Brief: Please write out exactly, and only, the lines from the first in the material below to the line containing "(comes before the", both included.

Information provided:
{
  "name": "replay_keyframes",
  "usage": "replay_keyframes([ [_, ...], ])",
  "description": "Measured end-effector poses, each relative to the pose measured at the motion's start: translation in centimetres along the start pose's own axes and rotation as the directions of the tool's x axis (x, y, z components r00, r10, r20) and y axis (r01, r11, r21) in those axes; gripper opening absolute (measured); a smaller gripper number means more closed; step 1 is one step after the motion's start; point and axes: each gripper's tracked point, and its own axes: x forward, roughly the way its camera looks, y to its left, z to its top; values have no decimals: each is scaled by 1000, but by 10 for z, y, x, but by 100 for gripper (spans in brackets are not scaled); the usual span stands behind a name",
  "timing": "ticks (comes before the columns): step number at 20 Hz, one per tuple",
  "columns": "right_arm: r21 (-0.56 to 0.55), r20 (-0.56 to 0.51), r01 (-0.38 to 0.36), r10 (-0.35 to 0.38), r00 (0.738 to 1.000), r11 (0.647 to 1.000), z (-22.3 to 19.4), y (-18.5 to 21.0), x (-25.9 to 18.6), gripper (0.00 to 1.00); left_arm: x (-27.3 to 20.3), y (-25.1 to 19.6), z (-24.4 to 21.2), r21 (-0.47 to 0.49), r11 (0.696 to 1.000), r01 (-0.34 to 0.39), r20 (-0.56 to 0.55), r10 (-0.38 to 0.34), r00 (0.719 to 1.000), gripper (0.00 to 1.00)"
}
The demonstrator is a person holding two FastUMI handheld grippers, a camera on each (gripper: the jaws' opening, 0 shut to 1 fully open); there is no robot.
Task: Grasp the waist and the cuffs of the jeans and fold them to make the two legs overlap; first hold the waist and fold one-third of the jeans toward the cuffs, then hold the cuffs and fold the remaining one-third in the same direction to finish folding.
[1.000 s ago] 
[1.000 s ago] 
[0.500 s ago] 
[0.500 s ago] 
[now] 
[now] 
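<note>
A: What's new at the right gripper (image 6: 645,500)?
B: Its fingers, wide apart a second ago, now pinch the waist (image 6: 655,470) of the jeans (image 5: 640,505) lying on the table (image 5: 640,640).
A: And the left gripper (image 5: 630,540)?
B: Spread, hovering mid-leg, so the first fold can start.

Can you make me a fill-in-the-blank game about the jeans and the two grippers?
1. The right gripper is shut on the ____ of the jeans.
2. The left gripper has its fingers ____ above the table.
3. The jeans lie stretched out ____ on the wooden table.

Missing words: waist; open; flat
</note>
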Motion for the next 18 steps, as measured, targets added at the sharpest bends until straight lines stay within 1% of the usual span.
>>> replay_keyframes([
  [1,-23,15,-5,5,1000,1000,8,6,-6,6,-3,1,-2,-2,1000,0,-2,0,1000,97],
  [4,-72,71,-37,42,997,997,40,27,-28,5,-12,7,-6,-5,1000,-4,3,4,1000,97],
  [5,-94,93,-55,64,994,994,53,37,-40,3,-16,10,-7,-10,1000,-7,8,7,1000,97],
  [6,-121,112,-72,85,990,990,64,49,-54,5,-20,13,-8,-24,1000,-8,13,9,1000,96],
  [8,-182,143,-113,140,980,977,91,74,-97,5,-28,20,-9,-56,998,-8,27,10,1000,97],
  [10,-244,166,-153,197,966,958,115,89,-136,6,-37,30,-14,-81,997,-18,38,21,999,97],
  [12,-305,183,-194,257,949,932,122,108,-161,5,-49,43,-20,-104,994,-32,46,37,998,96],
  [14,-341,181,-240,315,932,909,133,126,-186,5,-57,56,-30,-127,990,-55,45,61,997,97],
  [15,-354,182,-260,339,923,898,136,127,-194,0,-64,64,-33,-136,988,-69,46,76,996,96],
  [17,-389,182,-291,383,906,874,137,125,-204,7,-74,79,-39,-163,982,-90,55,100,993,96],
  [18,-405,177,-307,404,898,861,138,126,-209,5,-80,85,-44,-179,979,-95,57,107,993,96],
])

Exercise response:
{
  "name": "replay_keyframes",
  "usage": "replay_keyframes([ [_, ...], ])",
  "description": "Measured end-effector poses, each relative to the pose measured at the motion's start: translation in centimetres along the start pose's own axes and rotation as the directions of the tool's x axis (x, y, z components r00, r10, r20) and y axis (r01, r11, r21) in those axes; gripper opening absolute (measured); a smaller gripper number means more closed; step 1 is one step after the motion's start; point and axes: each gripper's tracked point, and its own axes: x forward, roughly the way its camera looks, y to its left, z to its top; values have no decimals: each is scaled by 1000, but by 10 for z, y, x, but by 100 for gripper (spans in brackets are not scaled); the usual span stands behind a name",
  "timing": "ticks (comes before the columns): step number at 20 Hz, one per tuple",

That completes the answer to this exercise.